The Online Coalition suggests that it is wrong to parcel out protection based on the form of the message, and that the better approach would be to exempt “news opinion or commentary’ regardless of mode of dissemination.” Using his double-barrel credentials, University of Tennessee law professor Glenn Reynolds (a.k.a. Instapundit) makes a similar point, observing that he could “imagine few more effective ways of diminishing public regard for the political process than declaring unfettered political speech the domain of a narrow guild of favored professionals.”
Where Do We Go from Here?
So what will happen? In the case of blogging, the Commission will likely extend the press exemption to Internet journalism somehow. But it's unlikely to clarify the rule as commentators would prefer, to protecting all news, commentary or editorial content regardless of medium. Rather, the FEC may stick with the proposed rule’s approach and award press status on a case-by-case basis.

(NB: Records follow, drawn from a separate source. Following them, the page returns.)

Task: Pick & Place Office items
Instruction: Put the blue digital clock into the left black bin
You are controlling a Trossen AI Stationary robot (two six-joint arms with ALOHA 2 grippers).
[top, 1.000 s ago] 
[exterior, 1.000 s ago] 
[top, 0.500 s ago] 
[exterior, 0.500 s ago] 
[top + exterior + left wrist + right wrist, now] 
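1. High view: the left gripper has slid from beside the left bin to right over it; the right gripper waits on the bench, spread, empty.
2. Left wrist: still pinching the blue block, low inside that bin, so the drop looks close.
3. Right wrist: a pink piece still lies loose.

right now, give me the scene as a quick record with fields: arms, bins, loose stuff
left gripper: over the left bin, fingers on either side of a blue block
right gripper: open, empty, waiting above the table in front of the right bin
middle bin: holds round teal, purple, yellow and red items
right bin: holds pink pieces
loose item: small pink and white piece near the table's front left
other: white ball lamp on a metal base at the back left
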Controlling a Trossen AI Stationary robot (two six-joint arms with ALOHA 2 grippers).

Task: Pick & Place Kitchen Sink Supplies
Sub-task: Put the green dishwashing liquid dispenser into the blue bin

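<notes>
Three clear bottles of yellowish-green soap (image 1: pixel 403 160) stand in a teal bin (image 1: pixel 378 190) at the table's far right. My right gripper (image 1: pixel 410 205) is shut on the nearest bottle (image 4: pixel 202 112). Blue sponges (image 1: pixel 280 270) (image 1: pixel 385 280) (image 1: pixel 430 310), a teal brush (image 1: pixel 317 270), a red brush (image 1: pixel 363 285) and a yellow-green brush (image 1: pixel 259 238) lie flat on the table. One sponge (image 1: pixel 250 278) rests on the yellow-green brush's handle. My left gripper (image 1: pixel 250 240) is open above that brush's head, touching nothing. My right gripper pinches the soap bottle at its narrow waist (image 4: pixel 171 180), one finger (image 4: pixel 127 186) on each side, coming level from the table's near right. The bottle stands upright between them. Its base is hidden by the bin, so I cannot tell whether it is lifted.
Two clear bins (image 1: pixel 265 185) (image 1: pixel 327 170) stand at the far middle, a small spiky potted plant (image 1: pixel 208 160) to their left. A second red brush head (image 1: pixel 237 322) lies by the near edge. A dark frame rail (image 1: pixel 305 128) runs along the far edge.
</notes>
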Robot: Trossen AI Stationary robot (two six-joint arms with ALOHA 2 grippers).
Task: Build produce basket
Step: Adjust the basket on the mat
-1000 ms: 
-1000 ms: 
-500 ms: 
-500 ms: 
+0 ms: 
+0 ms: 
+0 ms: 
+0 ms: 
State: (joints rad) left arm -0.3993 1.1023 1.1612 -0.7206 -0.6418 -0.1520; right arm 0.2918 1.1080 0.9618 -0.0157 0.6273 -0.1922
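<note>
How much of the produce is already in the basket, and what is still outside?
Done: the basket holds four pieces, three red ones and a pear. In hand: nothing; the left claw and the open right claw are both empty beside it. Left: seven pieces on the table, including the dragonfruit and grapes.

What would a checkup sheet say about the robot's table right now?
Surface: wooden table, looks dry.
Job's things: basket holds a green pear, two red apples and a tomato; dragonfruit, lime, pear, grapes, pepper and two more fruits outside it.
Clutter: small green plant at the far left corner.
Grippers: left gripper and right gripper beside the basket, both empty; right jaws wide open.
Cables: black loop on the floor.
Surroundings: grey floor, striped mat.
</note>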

This is surely a result that favors uncontroversial, established, regular, serious, and impersonal bloggers and journalists, while potentially trapping the occasional, informal, oddball or fringe writer. Potentially, precedents in this area could leak back into regulation of conventional media. That would seem to be exactly the wrong response to the tension over the balance between free and sponsored speech that's long plagued the Commission. But, human nature being what it is, press exemption questions will more easily attract the four Commission votes necessary for the Commission of six to render a favorable Advisory Opinion if the blogger or journalist is perceived as conventional.
The FEC will hold public hearings on the Internet Rule in Washington, D.C. June 28 and 29. After hearing from the public – and the list of those who want to testify is long -- legal staff will seek input from the Commissioners and prepare a final draft for consideration. Then, the Commission will vote on a Final Rule, probably in the late summer. Meanwhile, campaign finance reform proposals on Capitol Hill (H.R. 1606) containing a Congressional Internet exemption protecting the Internet from the “public communication” rules-- similar to the regulatory one tossed by the District Court -- are gaining traction. Think of it as Washington's long, hot Internet summer.
Allison R. Hayward is a Washington attorney who writes about federal campaign law and related issues. Until recently she served as counsel to FEC Commissioner Bradley A. Smith. She blogs at the SkepticsEye.Com.